By the 17th century boots were once again part of military attire and soon became fashionable across Europe. Boots were distinctively men's fashion and worn outside the trousers in salons as well as on the dance floor. High boots were first soaked in water then allowed to dry on the leg. The flexion of the knee made them ideal for horse riding but once dismounted the horsemen walked with stiffened legs and a distinctive swaggering gait. This was considered very macho at the time. Charles, I, suffered osteomalacia (rickets) as a child and learned to walk with the aid of callipers cleverly concealed into his boots made by the Royal shoemaker. Gentlemen wore light coloured boots with red heels and the edges of the soles stained red. The Cavalier boot had a very wide top which could be turned down for town wear, showing silk or coloured leather lining. The width of the leg had increased and the boots were worn wide across the toes. Toes became square and this fashion remained popular till the end of the century.

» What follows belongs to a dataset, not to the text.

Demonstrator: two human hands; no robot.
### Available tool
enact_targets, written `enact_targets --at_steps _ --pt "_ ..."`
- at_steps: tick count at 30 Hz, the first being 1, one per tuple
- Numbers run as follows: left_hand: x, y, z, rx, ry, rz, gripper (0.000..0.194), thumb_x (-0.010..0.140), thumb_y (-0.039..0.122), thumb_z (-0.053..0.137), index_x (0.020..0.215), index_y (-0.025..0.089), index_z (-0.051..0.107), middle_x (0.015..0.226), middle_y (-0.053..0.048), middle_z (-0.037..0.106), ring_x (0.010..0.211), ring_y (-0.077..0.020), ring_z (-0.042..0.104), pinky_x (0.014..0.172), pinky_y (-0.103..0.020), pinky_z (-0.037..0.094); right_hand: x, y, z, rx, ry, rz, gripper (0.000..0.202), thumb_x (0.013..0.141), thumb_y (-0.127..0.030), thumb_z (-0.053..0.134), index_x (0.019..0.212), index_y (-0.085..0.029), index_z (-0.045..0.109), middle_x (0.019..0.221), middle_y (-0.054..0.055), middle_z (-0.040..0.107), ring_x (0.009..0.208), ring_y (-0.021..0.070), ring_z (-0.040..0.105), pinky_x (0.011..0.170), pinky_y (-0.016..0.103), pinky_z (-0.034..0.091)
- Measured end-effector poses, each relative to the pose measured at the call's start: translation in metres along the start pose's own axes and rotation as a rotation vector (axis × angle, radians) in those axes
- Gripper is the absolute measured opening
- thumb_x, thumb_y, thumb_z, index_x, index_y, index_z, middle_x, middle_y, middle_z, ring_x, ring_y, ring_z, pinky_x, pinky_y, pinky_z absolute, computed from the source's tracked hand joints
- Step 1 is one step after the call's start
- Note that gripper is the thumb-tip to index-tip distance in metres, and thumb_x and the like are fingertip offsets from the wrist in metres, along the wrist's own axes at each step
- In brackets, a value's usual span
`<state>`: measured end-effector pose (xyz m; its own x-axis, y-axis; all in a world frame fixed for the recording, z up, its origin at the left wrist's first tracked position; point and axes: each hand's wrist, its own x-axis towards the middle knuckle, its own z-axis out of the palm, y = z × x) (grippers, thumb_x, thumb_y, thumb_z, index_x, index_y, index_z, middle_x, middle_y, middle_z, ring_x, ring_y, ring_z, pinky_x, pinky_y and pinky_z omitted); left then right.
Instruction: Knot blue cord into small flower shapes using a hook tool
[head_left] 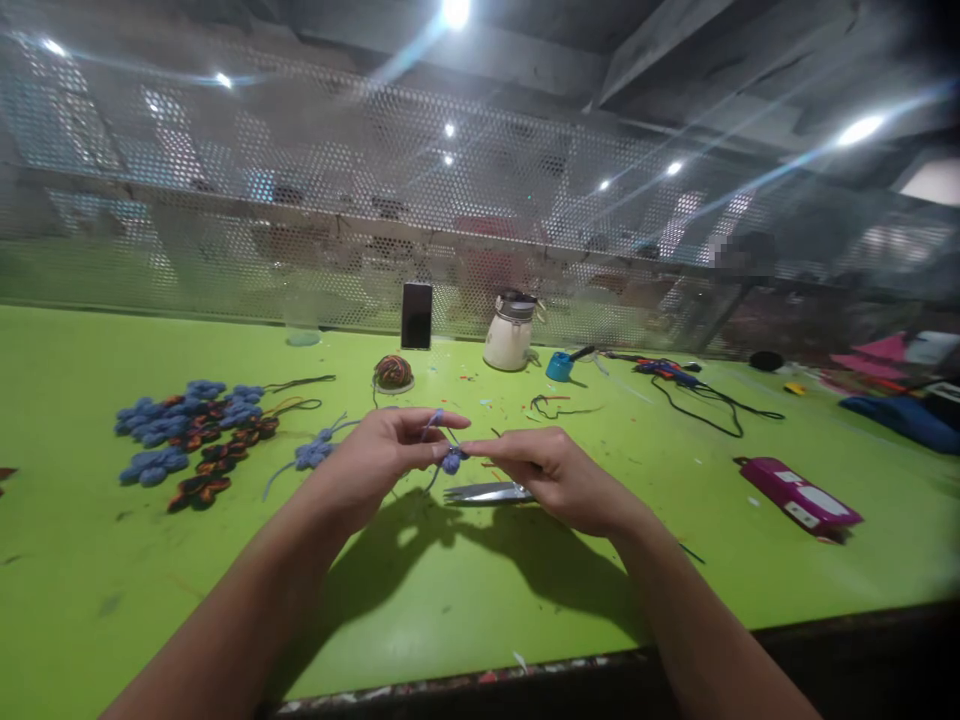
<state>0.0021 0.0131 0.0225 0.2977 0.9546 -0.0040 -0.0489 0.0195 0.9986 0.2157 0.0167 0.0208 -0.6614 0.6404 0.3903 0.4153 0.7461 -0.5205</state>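
Note:
A small piece of blue crochet (451,462) is pinched between the thumb and fingers of my left hand (386,447). Blue yarn (438,418) loops up over that hand's fingers, and a tail hangs below. My right hand (551,465) is closed, its index fingertip meeting the piece from the right. What its fingers grip is too small and hidden to name. Beneath it, scissors (487,492) lie on the table with blades pointing left, handles covered by the hand. Just left of my left hand rests a blue crochet flower (313,452) with loose yarn ends.
Blue crochet flowers (154,465) and dark orange ones (214,465) are grouped at left. Farther back stand a multicoloured yarn ball (394,372), a phone (417,316), a white jug (508,335) and a blue pot (559,367). A magenta box (799,495) lies right on the green table (420,640).

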Motion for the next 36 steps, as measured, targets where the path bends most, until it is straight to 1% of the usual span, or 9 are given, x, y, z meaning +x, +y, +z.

During the eighteenth and early nineteenth centuries boots surpassed shoes as the fashionable footwear for men. Now more refined, styles were trimmer and worn with turned down tops. The two-tone boots were lined in brown which contrasted with the outer black leather of the rest of the boot. Two-tone top boots were worn below the knee for outdoors with tans and pale shades popular with the gentry. In the Regency Period, Dandies like, George Beau Brummell had his patent leather boots polished with champagne. The Duke of Wellington instructed his shoemaker, Hoby of St. James's Street, London, to modify his Hessian boots and make them suitably hard-wearing for riding, yet smart enough for informal evening wear. The master bootmakers created the Wellington. After he defeated Napoleon in 1815, he became a national hero and the wellington boot proved so popular they were worn by patriotic civilians eager to emulate their war hero. Talk about celebrity endorsement.



The Wellington also became standard cavalry issue to Union troops, during the American Civil War. However, unscrupulous contractors supplied below par footwear made of reinforced carboard and many horse soldiers suffered deep cuts to their feet. A Chiropodist General to the US cavalry was appointed at this time. After hostilities, troops were sent to the Western frontier to fight in the Indian Wars. Unfortunately, due to the surplus of shoddy boots, they were issued with inferior footwear and as a result priority was given to skilled leather workers from Germany and other European Countries to craft "kips", which were more hard-wearing boots. By the end of the 19th century a more practical cowboy boot was beginning to emerge as a distinctive style. Life has its ironies, by the time of the Hollywood cowboy featured, the preferred boot style was not a wellington but a Tejas. The significance, being as The Duke of Wellington championed his boot, his nemesis Emperor Napoleon wore Tejas.



In recent modern history, the three most important influences on footwear have been: Hollywood and the mass media; World Wars; and The Space Race. In the 20th century, resurgence of nostalgia came first with the Hollywood epics ensuring millions of the world’s populations could not just see but also wear the fashions of their icons. This was the beginning of today’s fashion industry. Changing Theatres of War enforced new developments in footwear, first with mass production, then right and left fittings, with further innovations to allow foot comfort in changing global settings. Finally, and arguably the greatest singular influence on today’s footwear industry is, the aftermath of the Space Race and the Age of the new polymer. Human beings had to put someone on the moon before they could have ever make the shoes that may just one day, allow us all to run a marathon in under two hours.